* **Required work**
Please copy, exactly as they appear below, the lines from the one containing "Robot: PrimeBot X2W" through the one containing "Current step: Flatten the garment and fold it".

* **Source records**
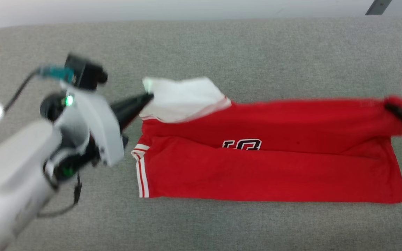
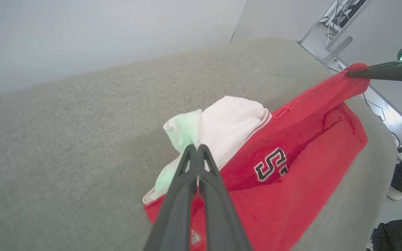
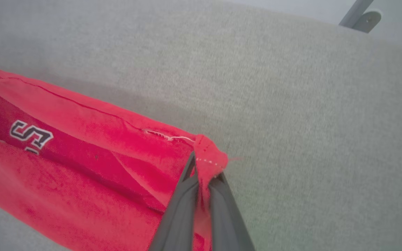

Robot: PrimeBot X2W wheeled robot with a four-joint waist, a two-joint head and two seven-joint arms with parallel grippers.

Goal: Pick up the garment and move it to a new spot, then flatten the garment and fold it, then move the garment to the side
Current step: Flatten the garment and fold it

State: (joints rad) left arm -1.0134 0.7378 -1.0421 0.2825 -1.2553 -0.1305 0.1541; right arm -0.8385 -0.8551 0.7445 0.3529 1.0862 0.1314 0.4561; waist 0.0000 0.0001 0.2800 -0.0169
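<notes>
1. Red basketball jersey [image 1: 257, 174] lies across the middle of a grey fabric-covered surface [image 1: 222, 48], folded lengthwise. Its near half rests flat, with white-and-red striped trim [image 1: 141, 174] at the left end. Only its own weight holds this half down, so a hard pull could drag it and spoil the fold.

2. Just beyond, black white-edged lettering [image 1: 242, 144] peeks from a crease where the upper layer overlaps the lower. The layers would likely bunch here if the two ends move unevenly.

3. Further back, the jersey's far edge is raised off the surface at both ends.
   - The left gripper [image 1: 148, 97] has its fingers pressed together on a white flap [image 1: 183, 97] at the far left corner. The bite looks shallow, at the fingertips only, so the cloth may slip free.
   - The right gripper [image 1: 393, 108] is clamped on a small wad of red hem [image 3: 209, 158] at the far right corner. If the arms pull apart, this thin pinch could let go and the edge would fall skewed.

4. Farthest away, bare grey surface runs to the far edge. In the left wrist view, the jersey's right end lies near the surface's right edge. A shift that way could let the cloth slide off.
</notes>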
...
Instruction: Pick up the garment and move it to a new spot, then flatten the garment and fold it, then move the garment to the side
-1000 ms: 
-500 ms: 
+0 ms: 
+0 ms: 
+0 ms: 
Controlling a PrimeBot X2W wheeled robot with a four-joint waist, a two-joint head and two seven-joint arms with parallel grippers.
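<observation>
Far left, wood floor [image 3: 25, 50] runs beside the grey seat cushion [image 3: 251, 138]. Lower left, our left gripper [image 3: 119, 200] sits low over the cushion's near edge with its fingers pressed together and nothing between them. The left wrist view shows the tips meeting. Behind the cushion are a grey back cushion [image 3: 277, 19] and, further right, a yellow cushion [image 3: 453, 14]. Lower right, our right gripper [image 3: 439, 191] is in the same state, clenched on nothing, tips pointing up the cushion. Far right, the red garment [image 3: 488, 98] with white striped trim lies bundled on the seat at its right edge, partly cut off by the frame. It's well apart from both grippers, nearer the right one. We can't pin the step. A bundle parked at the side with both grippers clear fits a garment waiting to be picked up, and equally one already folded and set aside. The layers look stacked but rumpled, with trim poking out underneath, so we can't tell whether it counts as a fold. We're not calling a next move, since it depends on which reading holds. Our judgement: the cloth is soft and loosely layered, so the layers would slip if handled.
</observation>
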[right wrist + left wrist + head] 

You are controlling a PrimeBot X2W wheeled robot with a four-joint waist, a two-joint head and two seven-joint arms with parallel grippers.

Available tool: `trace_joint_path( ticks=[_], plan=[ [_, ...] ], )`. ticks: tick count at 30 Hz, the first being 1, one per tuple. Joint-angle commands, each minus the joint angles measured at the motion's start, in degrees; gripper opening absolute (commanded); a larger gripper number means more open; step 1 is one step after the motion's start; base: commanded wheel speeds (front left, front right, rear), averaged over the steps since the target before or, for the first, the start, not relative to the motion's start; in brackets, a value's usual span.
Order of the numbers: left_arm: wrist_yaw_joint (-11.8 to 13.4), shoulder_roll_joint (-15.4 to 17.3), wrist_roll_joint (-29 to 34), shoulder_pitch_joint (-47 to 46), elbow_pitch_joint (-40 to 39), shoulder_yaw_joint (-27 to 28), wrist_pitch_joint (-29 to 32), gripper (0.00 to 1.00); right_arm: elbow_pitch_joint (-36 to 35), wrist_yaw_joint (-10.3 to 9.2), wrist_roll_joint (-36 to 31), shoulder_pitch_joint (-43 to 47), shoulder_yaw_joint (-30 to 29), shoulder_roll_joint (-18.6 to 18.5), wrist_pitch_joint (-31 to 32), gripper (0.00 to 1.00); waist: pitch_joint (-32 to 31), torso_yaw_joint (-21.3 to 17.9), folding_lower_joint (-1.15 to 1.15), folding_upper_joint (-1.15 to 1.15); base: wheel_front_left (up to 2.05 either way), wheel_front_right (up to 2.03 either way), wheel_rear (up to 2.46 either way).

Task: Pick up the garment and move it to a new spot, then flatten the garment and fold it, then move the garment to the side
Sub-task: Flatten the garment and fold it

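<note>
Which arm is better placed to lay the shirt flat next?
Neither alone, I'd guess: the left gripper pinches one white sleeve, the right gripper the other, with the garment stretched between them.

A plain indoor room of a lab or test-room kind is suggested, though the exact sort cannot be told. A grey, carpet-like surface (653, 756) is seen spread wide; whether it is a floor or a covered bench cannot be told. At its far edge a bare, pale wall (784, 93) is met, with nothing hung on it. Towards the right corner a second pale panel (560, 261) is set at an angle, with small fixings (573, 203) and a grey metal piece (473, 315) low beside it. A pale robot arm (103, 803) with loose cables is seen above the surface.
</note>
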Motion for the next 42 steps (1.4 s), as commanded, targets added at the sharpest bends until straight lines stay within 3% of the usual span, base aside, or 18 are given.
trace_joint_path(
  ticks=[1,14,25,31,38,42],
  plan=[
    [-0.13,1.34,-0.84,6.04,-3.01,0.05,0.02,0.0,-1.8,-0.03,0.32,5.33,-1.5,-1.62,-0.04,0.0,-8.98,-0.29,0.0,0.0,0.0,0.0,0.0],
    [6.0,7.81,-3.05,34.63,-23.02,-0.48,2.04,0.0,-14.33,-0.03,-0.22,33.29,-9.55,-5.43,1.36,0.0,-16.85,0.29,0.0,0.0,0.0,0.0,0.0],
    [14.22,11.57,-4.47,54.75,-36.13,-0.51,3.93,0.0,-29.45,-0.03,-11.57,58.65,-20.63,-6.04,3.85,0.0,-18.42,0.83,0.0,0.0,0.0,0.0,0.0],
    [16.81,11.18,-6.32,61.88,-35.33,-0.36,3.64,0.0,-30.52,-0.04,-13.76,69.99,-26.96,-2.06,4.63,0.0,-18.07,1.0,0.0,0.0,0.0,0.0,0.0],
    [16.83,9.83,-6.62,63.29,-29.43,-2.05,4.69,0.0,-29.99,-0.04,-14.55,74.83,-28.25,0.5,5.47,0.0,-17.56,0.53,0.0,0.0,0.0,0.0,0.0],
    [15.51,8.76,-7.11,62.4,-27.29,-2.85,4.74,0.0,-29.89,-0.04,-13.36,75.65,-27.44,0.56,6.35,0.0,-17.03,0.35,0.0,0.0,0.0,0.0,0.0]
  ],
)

* **Task output**
Robot: PrimeBot X2W wheeled robot with a four-joint waist, a two-joint head and two seven-joint arms with parallel grippers.

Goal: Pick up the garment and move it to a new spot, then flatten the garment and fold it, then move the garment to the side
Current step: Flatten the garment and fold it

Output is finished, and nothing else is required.